The picture suggests that whilst chaos is reigning in the world it is possible to find calm and pleasure – rather, it’s not what’s happening that causes us to feel bad, it’s the way we look at it that causes the problems. Research psychologists have come up with a five-step approach to developing a helpful mind-set.
- Build a sense of safety – self-isolating whether voluntary or not is a gift of safety to yourself and others. It protects you from harm and protects others from harm. It is the one major action that we can all do, even in the face of feeling totally helpless and overwhelmed, that will make the greatest contribution towards community safety.
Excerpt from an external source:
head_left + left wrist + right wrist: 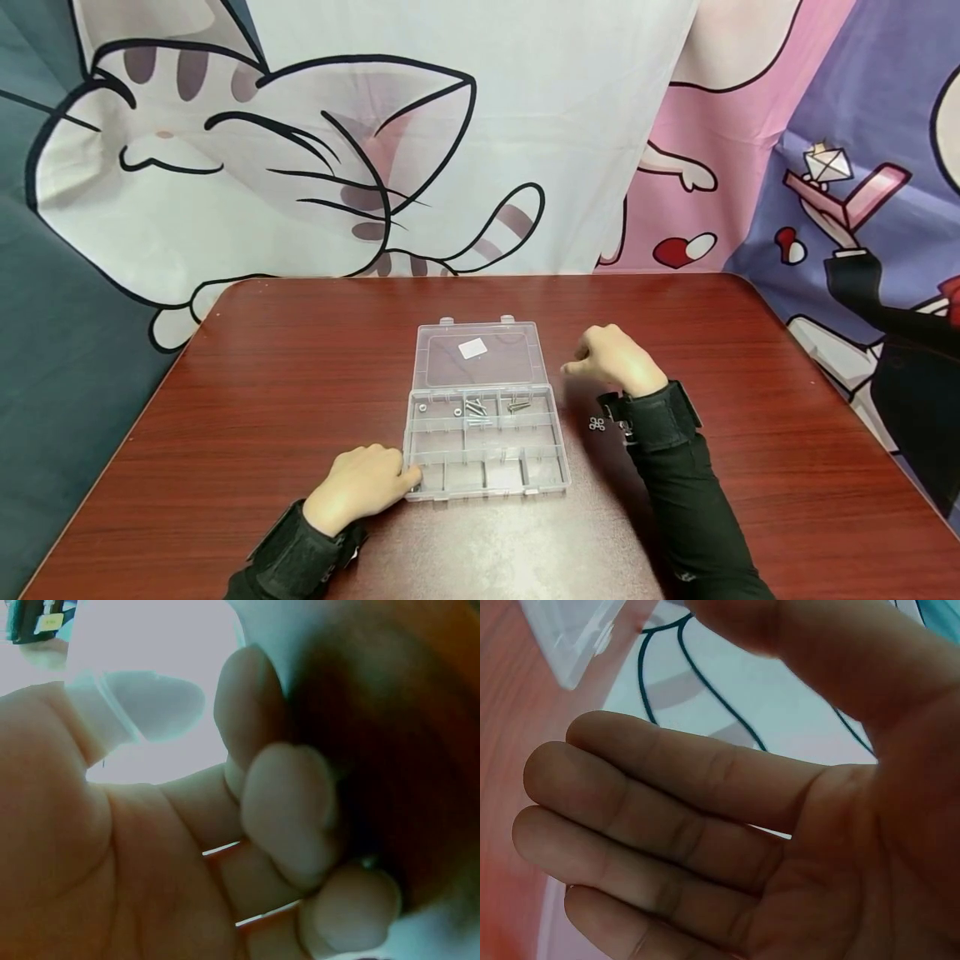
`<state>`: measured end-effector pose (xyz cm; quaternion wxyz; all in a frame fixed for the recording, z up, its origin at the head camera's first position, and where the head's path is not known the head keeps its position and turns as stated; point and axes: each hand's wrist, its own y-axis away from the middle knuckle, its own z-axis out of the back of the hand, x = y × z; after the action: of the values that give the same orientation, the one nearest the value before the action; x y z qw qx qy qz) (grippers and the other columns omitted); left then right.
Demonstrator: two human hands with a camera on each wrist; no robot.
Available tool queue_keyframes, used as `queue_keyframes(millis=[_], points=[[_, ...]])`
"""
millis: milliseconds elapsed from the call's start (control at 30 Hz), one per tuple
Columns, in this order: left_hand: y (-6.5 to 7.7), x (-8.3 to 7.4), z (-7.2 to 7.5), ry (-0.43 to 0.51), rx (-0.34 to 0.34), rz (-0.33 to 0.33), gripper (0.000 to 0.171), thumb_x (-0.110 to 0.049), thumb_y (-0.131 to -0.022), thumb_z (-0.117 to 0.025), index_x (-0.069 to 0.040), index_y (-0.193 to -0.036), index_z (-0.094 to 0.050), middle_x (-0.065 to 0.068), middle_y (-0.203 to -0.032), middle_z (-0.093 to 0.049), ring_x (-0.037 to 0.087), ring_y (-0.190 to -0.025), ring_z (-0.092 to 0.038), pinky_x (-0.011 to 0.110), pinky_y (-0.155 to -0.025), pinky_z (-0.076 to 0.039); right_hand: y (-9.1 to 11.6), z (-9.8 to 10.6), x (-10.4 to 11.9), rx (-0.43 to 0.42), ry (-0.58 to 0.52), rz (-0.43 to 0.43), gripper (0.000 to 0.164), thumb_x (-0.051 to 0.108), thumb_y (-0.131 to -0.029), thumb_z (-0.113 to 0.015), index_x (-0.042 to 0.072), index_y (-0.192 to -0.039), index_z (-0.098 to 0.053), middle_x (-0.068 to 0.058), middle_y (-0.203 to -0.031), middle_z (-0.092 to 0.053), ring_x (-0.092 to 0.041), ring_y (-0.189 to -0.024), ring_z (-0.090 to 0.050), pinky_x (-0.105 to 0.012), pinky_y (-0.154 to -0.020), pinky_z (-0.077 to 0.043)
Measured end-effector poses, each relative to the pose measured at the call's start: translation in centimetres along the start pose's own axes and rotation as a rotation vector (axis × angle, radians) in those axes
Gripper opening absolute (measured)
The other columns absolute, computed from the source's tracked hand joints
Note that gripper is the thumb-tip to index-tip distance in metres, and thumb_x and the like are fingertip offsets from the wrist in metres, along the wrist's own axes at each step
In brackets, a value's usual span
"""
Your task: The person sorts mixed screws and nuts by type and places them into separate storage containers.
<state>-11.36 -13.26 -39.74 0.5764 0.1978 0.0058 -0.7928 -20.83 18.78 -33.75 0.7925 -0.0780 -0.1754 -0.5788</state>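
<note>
A clear plastic compartment box (pixel 487 479) lies on the table with its lid (pixel 480 367) folded back flat. At its near left corner my left hand (pixel 363 483) grips the wall. The left wrist view shows the thumb (pixel 154 705) through clear plastic and curled fingers (pixel 289 802). Screws (pixel 476 408) and more screws (pixel 519 406) lie in two back-row compartments, with a small nut (pixel 422 407) in the back left one. My right hand (pixel 618 358) is raised right of the lid; its fingers (pixel 682 765) are loosely extended, holding nothing. Several small metal rings (pixel 597 424) lie by the right wrist.
The box stands on a reddish-brown wooden table (pixel 300 358) with rounded far corners. Behind the table's far edge hangs a cloth (pixel 585 125) printed with cartoon figures. A white label (pixel 472 348) is on the lid.
</note>
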Motion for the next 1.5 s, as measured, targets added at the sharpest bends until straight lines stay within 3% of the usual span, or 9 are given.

Yes, it may be disruptive and boring and it may also be a time for personal growth and an opportunity to develop resilience.
- Develop a sense of calm – the natural tendency of humans is to predict and control the future. This ability has got us to where we are now and is highly adaptive. The flip side however is that we have come to believe that we cannot bear uncertainty and it is this belief that underlies any anxiety disorder. We try to control and plan for every eventuality, eliminating the possibility of surprises and dealing with every possible catastrophic scenario in our heads. The problem is, this approach serves only to increase our anxiety and decrease our sense of calm. Practicing letting go of worrying thoughts and embracing the liberating knowledge that “what will be will be” has the paradoxical effect of promoting a sense of calm.
- Become effective – do the jobs around the house that you have been putting off. Offer to help others. Learn something new. Exercise. Keep working. Do whatever suits you but don’t just sit around doing nothing. Having jobs to do and being able to make a contribution helps to alleviate feelings of helplessness and overwhelm.
- We have technology that we can use to develop and maintain community – meeting in groups is not advised at present but community cohesion is possible in other ways if we can be inventive and creative.
- Spread hope – that solutions are possible and this crisis will eventually ease.